William Stokoe scopre che…
Solo nel 1960 del secolo scorso lo statunitense udente William Stokoe (cfr. Sign Language Structure, Spring Silver, Linstok Press) dimostrò che «i gesti dei sordi» erano segni che facevano parte di una vera e propria struttura linguistica, una lingua appresa attraverso il canale visivo e comunicata con la motilità significativa e l’espressività. Eh! io nel 1960 non era ancora entrato, per pochi mesi, nel Pianeta del Silenzio.

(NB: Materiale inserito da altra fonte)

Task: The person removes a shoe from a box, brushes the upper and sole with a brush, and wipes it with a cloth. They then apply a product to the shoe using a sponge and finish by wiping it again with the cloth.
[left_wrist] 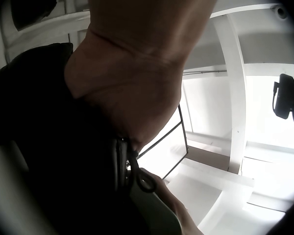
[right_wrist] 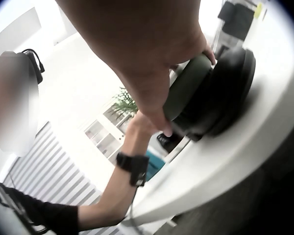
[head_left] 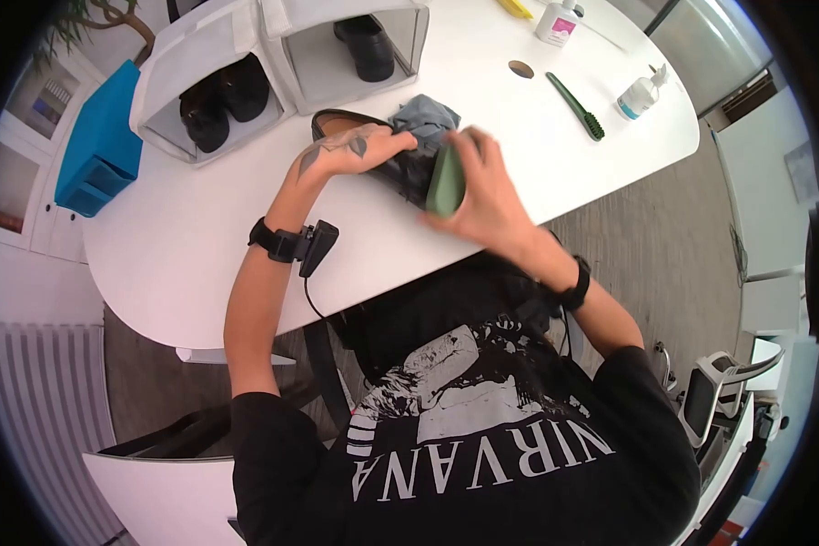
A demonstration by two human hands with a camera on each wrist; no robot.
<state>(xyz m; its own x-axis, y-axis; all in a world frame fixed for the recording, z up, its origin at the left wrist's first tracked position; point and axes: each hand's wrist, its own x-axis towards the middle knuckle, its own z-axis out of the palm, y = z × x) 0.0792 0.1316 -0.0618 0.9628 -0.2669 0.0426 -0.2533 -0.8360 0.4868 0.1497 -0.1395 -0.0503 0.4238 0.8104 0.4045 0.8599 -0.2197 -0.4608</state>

Ho scritto molto sulla lingua dei segni (da ora in poi LdS), sebbene la utilizzi - nei movimenti - meno bene rispetto al sordo che è esposto alla stessa dalla nascita. Ci sono sordi bravissimi a segnare, pur essendo, talvolta, analfabeti. La loro condizione è simile a quella dell’udente che, pur essendo intonato, ricco di immaginazione per raccontare storie (prendendo qui e là parole udite) non sa spiegare la grammatica utilizzata, i generi e il numero della sua «lingua». Questa lingua visuomanuale non è stata accolta dignamente nelle Università (almeno sino a qualche tempo fa), sebbene Virginia Volterra dell’Istituto di Scienze cognitive e del linguaggio del C.N.R. sia stata meravigliosa nel tentativo di abbattere i pregiudizi sulla LdS. Purtroppo le ricerche di Virginia Volterra e del suo gruppo, sebbene apprezzate dall’esimio prof. Tullio De Mauro, sono state come il fumo negli occhi per gli otochirurghi, gli audiologi, le logopediste e gli estimatori del “metodo orale”. Ancora subiamo umiliazioni e sconfitte negli incontri internazionali con gli studiosi della lingua dei segni. L’ENS (l’Ente Nazionale Sordi) sta riparando al ritardo stimolando la ricerca nei giovani con la prospettiva dell’insegnamento della LdS agli udenti (e ovviamente ai sordi) nella scuola pubblica perché, ormai è dimostrato, che la lingua dei segni è utilissima per chi è abituato o assuefatto nell’insalatiera linguistica verbale d’oggi.